* [What the exercise asks]
The listing that follows is to be output in full and without change.

* [Supplied data]
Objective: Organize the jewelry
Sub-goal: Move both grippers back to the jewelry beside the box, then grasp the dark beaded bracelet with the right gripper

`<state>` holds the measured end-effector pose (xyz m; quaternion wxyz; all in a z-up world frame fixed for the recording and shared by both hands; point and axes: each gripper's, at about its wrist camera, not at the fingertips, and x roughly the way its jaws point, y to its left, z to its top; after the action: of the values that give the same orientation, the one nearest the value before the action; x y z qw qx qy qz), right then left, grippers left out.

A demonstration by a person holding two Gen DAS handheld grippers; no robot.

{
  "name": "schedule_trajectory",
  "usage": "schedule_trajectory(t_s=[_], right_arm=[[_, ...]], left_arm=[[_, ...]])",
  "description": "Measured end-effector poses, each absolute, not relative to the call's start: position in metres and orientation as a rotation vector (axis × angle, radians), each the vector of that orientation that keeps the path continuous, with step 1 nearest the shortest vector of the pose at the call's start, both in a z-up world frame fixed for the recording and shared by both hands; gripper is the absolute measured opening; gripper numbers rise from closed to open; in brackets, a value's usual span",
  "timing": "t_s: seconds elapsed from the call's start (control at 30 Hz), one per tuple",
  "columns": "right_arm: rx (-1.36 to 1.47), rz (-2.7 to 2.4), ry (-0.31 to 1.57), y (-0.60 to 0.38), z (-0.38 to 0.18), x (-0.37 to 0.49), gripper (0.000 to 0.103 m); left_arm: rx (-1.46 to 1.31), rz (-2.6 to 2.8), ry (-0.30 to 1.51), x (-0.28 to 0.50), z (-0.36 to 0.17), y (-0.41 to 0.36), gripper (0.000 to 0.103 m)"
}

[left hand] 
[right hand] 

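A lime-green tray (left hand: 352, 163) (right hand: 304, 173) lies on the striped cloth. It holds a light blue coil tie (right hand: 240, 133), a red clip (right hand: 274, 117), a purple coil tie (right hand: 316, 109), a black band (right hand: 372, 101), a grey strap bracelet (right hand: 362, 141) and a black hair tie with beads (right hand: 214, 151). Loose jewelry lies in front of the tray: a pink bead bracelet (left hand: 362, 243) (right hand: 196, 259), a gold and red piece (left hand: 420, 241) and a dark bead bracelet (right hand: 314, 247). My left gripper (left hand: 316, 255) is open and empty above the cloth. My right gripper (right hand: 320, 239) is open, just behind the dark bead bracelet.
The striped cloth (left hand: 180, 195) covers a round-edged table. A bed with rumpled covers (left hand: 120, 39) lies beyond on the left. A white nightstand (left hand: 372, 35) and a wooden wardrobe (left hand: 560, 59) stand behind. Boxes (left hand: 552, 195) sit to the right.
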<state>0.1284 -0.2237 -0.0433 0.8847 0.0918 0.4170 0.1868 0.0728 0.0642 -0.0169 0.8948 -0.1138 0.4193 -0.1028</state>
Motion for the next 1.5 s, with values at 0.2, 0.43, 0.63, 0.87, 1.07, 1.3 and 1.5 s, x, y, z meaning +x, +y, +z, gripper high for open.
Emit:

* [Problem solution]
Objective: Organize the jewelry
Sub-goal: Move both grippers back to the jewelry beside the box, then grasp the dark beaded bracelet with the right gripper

`<state>` holds the measured end-effector pose (xyz m; quaternion wxyz; all in a z-up world frame fixed for the recording and shared by both hands; point and axes: each gripper's, at about its wrist camera, not at the fingertips, and x roughly the way its jaws point, y to its left, z to its top; after the action: of the values that give the same orientation, the one nearest the value before the action; x y z qw qx qy qz), right then left, grippers left out.

A demonstration by a person holding two Gen DAS handheld grippers; no robot.

{
  "name": "schedule_trajectory",
  "usage": "schedule_trajectory(t_s=[_], right_arm=[[_, ...]], left_arm=[[_, ...]])",
  "description": "Measured end-effector poses, each absolute, not relative to the call's start: position in metres and orientation as a rotation vector (axis × angle, radians), each the vector of that orientation that keeps the path continuous, with step 1 nearest the shortest vector of the pose at the call's start, both in a z-up world frame fixed for the recording and shared by both hands; gripper is the absolute measured opening; gripper numbers rise from closed to open; in brackets, a value's usual span",
  "timing": "t_s: seconds elapsed from the call's start (control at 30 Hz), one per tuple",
  "columns": "right_arm: rx (-1.36 to 1.47), rz (-2.7 to 2.4), ry (-0.31 to 1.57), y (-0.60 to 0.38), z (-0.38 to 0.18), x (-0.37 to 0.49), gripper (0.000 to 0.103 m); left_arm: rx (-1.46 to 1.31), rz (-2.6 to 2.8), ry (-0.30 to 1.51), x (-0.28 to 0.50), z (-0.36 to 0.17), y (-0.41 to 0.36), gripper (0.000 to 0.103 m)"
}

[left hand] 
[right hand] 

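A lime-green tray (left hand: 352, 163) (right hand: 304, 173) lies on the striped cloth. It holds a light blue coil tie (right hand: 240, 133), a red clip (right hand: 274, 117), a purple coil tie (right hand: 316, 109), a black band (right hand: 372, 101), a grey strap bracelet (right hand: 362, 141) and a black hair tie with beads (right hand: 214, 151). Loose jewelry lies in front of the tray: a pink bead bracelet (left hand: 362, 243) (right hand: 196, 259), a gold and red piece (left hand: 420, 241) and a dark bead bracelet (right hand: 314, 247). My left gripper (left hand: 316, 255) is open and empty above the cloth. My right gripper (right hand: 320, 239) is open, just behind the dark bead bracelet.
The striped cloth (left hand: 180, 195) covers a round-edged table. A bed with rumpled covers (left hand: 120, 39) lies beyond on the left. A white nightstand (left hand: 372, 35) and a wooden wardrobe (left hand: 560, 59) stand behind. Boxes (left hand: 552, 195) sit to the right.
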<state>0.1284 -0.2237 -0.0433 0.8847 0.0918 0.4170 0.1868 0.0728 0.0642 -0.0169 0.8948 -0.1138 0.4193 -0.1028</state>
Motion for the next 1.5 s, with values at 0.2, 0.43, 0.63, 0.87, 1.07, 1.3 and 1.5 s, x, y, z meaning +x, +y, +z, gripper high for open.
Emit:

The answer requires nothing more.